Dirichlet Process (DP) : cornerstone of non-parametric Bayesian statistics

Present a VI algorithm for DP mixtures

1. Introduction

Basic Idea of VI : into “optimization” problem

VI depends on a number of free parameters ( = variational parameters )


  • much wider application
  • development for MCMC for non-parametric models ( ex.
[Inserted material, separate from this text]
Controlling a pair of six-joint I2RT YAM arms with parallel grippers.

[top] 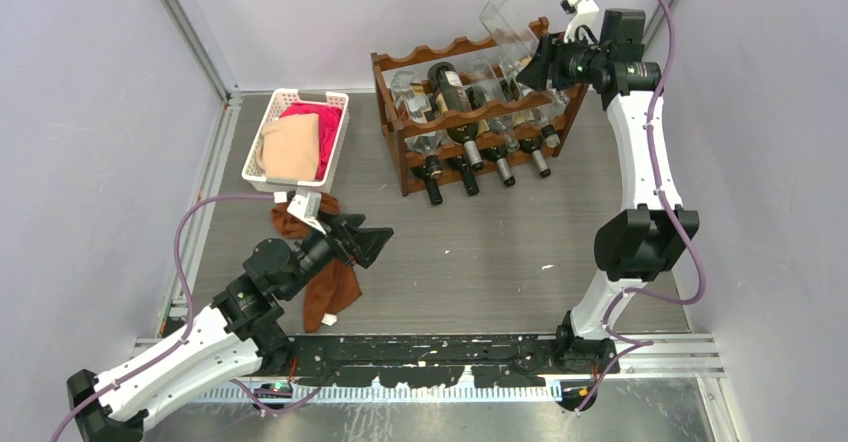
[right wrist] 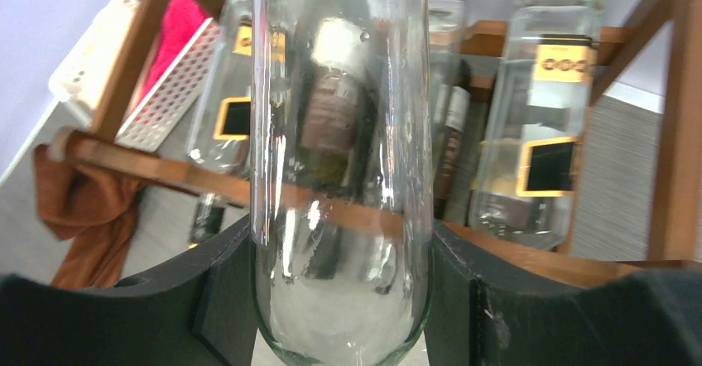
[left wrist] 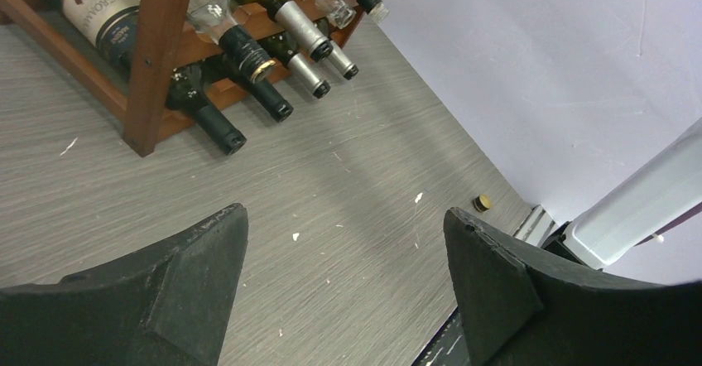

Dirichlet process )

Dirichlet Process ( DP )

  • measured by…
    • 1) base distn \(G_0\)
    • 2) scaling parameter \(\alpha\)
  • step 1) draw a random measure \(G\) from DP

    • \(G \mid\left\{G_{0}, \alpha\right\} \sim \operatorname{DP}\left(G_{0}, \alpha\right)\).

    step 2) draw \(N\) r.v. \(\eta_n\) from \(G\)

    • \(\eta_{n} \sim G, \quad n \in\{1, \ldots, N\}\).
  • Marginalize out \(G\) …. then joint distn \(\{ \eta_1, ..., \eta-N\}\) follows Polya urn scheme

Dirichlet Process Mixture Model ( DPMM )

  • adds a level to the hierarchy
  • unbounded number of mixture components

Given a sample (=\(\left\{x_{1}, \ldots, x_{N}\right\}\)) from DP mixture …

  • goal : compute the predictive density

    \(p\left(x \mid x_{1}, \ldots, x_{N}, \alpha, G_{0}\right)=\int p(x \mid \eta) p\left(\eta \mid x_{1}, \ldots, x_{N}, \alpha, G_{0}\right) d \eta\).

This paper presents VI for DP mixtures, based on stick-breaking representation of the underlying DP

  • posterior distn \(p\)

  • variational distribution \(q\)

    \(\rightarrow\) use stick-breaking representation for \(q\)



  • \(\eta\) : continuous r.v

  • \(G_0\) : base distn for \(\eta\)

  • \(\alpha\) : scale parameter

  • \(k\) partitions : \(\left\{B_{1}, \ldots, B_{k}\right\}\)

    \(\rightarrow\) \(G\) is distributed according to a DP

    \(\left(G\left(B_{1}\right), G\left(B_{2}\right), \ldots, G\left(B_{k}\right)\right) \sim \operatorname{Dir}\left(\alpha G_{0}\left(B_{1}\right), \alpha G_{0}\left(B_{2}\right), \ldots, \alpha G_{0}\left(B_{k}\right)\right)\).

Integrate out \(G\) & condition on \(n-1\) draws…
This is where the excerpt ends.